WHAT IS NEEDED >>
Every line of the data must be set down exactly as shown.

START DATA UNDER STUDY

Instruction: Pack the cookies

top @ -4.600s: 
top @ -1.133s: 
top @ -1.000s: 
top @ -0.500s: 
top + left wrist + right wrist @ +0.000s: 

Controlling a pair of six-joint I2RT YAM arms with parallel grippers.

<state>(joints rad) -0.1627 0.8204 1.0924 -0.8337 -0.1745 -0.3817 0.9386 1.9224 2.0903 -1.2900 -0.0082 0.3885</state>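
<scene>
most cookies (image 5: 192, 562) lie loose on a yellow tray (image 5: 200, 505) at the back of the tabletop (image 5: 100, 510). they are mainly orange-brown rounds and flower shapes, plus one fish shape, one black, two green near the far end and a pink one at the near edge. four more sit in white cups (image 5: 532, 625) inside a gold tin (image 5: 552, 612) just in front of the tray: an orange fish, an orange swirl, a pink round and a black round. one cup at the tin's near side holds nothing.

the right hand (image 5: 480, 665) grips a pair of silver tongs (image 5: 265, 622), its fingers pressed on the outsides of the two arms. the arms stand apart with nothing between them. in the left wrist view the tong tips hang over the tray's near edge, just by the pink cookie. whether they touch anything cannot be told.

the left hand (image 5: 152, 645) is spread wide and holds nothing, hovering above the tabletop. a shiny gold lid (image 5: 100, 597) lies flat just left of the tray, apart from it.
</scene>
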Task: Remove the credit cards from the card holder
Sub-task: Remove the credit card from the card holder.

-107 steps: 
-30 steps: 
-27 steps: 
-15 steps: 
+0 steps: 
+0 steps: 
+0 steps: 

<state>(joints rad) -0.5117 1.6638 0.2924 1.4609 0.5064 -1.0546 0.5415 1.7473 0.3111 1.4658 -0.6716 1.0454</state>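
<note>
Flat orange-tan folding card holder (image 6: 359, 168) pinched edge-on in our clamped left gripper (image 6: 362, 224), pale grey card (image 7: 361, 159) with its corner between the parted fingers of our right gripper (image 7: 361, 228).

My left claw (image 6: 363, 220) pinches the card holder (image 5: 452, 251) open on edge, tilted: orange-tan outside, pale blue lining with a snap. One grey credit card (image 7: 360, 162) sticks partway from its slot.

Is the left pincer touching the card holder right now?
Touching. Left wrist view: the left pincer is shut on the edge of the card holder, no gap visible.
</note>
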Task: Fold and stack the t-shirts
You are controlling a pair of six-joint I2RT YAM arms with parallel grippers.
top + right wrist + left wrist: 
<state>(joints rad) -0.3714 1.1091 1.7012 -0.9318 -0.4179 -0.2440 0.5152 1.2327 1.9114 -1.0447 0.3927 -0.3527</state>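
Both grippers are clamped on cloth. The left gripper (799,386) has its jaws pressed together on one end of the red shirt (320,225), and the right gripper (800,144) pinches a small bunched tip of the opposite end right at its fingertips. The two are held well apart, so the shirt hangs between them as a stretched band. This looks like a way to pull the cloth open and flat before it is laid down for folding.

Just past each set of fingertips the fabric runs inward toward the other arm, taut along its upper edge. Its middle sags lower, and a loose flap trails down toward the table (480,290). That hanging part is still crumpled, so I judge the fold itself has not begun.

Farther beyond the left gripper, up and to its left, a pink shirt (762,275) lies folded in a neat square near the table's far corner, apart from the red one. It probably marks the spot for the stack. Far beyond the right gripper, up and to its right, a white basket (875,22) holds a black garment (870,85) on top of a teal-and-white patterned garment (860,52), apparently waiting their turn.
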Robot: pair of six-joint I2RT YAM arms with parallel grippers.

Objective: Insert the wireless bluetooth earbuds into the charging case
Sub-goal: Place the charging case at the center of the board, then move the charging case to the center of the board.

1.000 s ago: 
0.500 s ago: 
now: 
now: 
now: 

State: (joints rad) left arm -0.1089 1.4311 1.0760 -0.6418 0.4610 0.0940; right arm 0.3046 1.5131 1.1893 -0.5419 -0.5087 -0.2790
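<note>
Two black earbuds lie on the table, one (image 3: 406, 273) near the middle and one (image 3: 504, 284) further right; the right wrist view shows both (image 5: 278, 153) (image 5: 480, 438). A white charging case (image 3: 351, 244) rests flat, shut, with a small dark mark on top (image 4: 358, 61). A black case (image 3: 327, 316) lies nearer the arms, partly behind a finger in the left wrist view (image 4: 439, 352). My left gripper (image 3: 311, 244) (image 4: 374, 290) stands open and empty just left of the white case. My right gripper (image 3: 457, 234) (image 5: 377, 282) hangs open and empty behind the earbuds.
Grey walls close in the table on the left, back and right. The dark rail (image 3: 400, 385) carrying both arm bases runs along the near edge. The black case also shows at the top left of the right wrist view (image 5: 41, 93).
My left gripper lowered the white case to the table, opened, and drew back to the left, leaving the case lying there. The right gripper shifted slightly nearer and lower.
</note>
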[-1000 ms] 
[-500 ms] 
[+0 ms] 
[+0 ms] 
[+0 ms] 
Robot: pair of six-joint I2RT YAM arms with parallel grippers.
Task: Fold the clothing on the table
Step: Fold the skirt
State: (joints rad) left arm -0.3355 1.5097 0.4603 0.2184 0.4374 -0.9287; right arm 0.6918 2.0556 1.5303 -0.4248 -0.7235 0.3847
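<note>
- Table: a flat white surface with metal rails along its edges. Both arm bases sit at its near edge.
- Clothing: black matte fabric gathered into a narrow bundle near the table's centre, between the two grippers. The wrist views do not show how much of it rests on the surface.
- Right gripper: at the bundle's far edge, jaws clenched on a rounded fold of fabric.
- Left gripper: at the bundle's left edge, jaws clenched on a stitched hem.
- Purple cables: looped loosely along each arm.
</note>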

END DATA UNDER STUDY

ANSWER TO THE PROBLEM >>
Instruction: Pack the cookies

top @ -4.600s: 
top @ -1.133s: 
top @ -1.000s: 
top @ -0.500s: 
top + left wrist + right wrist @ +0.000s: 

Controlling a pair of six-joint I2RT YAM arms with parallel grippers.

<state>(joints rad) -0.1627 0.8204 1.0924 -0.8337 -0.1745 -0.3817 0.9386 1.9224 2.0903 -1.2900 -0.0082 0.3885</state>
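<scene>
most cookies (image 5: 192, 562) lie loose on a yellow tray (image 5: 200, 505) at the back of the tabletop (image 5: 100, 510). they are mainly orange-brown rounds and flower shapes, plus one fish shape, one black, two green near the far end and a pink one at the near edge. four more sit in white cups (image 5: 532, 625) inside a gold tin (image 5: 552, 612) just in front of the tray: an orange fish, an orange swirl, a pink round and a black round. one cup at the tin's near side holds nothing.

the right hand (image 5: 480, 665) grips a pair of silver tongs (image 5: 265, 622), its fingers pressed on the outsides of the two arms. the arms stand apart with nothing between them. in the left wrist view the tong tips hang over the tray's near edge, just by the pink cookie. whether they touch anything cannot be told.

the left hand (image 5: 152, 645) is spread wide and holds nothing, hovering above the tabletop. a shiny gold lid (image 5: 100, 597) lies flat just left of the tray, apart from it.
</scene>
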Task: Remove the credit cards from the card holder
Sub-task: Remove the credit card from the card holder.

-107 steps: 
-30 steps: 
-27 steps: 
-15 steps: 
+0 steps: 
+0 steps: 
+0 steps: 

<state>(joints rad) -0.5117 1.6638 0.2924 1.4609 0.5064 -1.0546 0.5415 1.7473 0.3111 1.4658 -0.6716 1.0454</state>
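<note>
Flat orange-tan folding card holder (image 6: 359, 168) pinched edge-on in our clamped left gripper (image 6: 362, 224), pale grey card (image 7: 361, 159) with its corner between the parted fingers of our right gripper (image 7: 361, 228).

My left claw (image 6: 363, 220) pinches the card holder (image 5: 452, 251) open on edge, tilted: orange-tan outside, pale blue lining with a snap. One grey credit card (image 7: 360, 162) sticks partway from its slot.

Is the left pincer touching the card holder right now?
Touching. Left wrist view: the left pincer is shut on the edge of the card holder, no gap visible.
</note>
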Task: Fold and stack the t-shirts
You are controlling a pair of six-joint I2RT YAM arms with parallel grippers.
top + right wrist + left wrist: 
<state>(joints rad) -0.3714 1.1091 1.7012 -0.9318 -0.4179 -0.2440 0.5152 1.2327 1.9114 -1.0447 0.3927 -0.3527</state>
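Both grippers are clamped on cloth. The left gripper (799,386) has its jaws pressed together on one end of the red shirt (320,225), and the right gripper (800,144) pinches a small bunched tip of the opposite end right at its fingertips. The two are held well apart, so the shirt hangs between them as a stretched band. This looks like a way to pull the cloth open and flat before it is laid down for folding.

Just past each set of fingertips the fabric runs inward toward the other arm, taut along its upper edge. Its middle sags lower, and a loose flap trails down toward the table (480,290). That hanging part is still crumpled, so I judge the fold itself has not begun.

Farther beyond the left gripper, up and to its left, a pink shirt (762,275) lies folded in a neat square near the table's far corner, apart from the red one. It probably marks the spot for the stack. Far beyond the right gripper, up and to its right, a white basket (875,22) holds a black garment (870,85) on top of a teal-and-white patterned garment (860,52), apparently waiting their turn.
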Robot: pair of six-joint I2RT YAM arms with parallel grippers.

Objective: Insert the wireless bluetooth earbuds into the charging case
Sub-goal: Place the charging case at the center of the board, then move the charging case to the center of the board.

1.000 s ago: 
0.500 s ago: 
now: 
now: 
now: 

State: (joints rad) left arm -0.1089 1.4311 1.0760 -0.6418 0.4610 0.0940; right arm 0.3046 1.5131 1.1893 -0.5419 -0.5087 -0.2790
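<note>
Two black earbuds lie on the table, one (image 3: 406, 273) near the middle and one (image 3: 504, 284) further right; the right wrist view shows both (image 5: 278, 153) (image 5: 480, 438). A white charging case (image 3: 351, 244) rests flat, shut, with a small dark mark on top (image 4: 358, 61). A black case (image 3: 327, 316) lies nearer the arms, partly behind a finger in the left wrist view (image 4: 439, 352). My left gripper (image 3: 311, 244) (image 4: 374, 290) stands open and empty just left of the white case. My right gripper (image 3: 457, 234) (image 5: 377, 282) hangs open and empty behind the earbuds.
Grey walls close in the table on the left, back and right. The dark rail (image 3: 400, 385) carrying both arm bases runs along the near edge. The black case also shows at the top left of the right wrist view (image 5: 41, 93).
My left gripper lowered the white case to the table, opened, and drew back to the left, leaving the case lying there. The right gripper shifted slightly nearer and lower.
</note>
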[-1000 ms] 
[-500 ms] 
[+0 ms] 
[+0 ms] 
[+0 ms] 
Robot: pair of six-joint I2RT YAM arms with parallel grippers.
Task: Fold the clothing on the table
Step: Fold the skirt
State: (joints rad) left arm -0.3355 1.5097 0.4603 0.2184 0.4374 -0.9287; right arm 0.6918 2.0556 1.5303 -0.4248 -0.7235 0.3847
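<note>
- Table: a flat white surface with metal rails along its edges. Both arm bases sit at its near edge.
- Clothing: black matte fabric gathered into a narrow bundle near the table's centre, between the two grippers. The wrist views do not show how much of it rests on the surface.
- Right gripper: at the bundle's far edge, jaws clenched on a rounded fold of fabric.
- Left gripper: at the bundle's left edge, jaws clenched on a stitched hem.
- Purple cables: looped loosely along each arm.
</note>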

What has been written here completes the answer.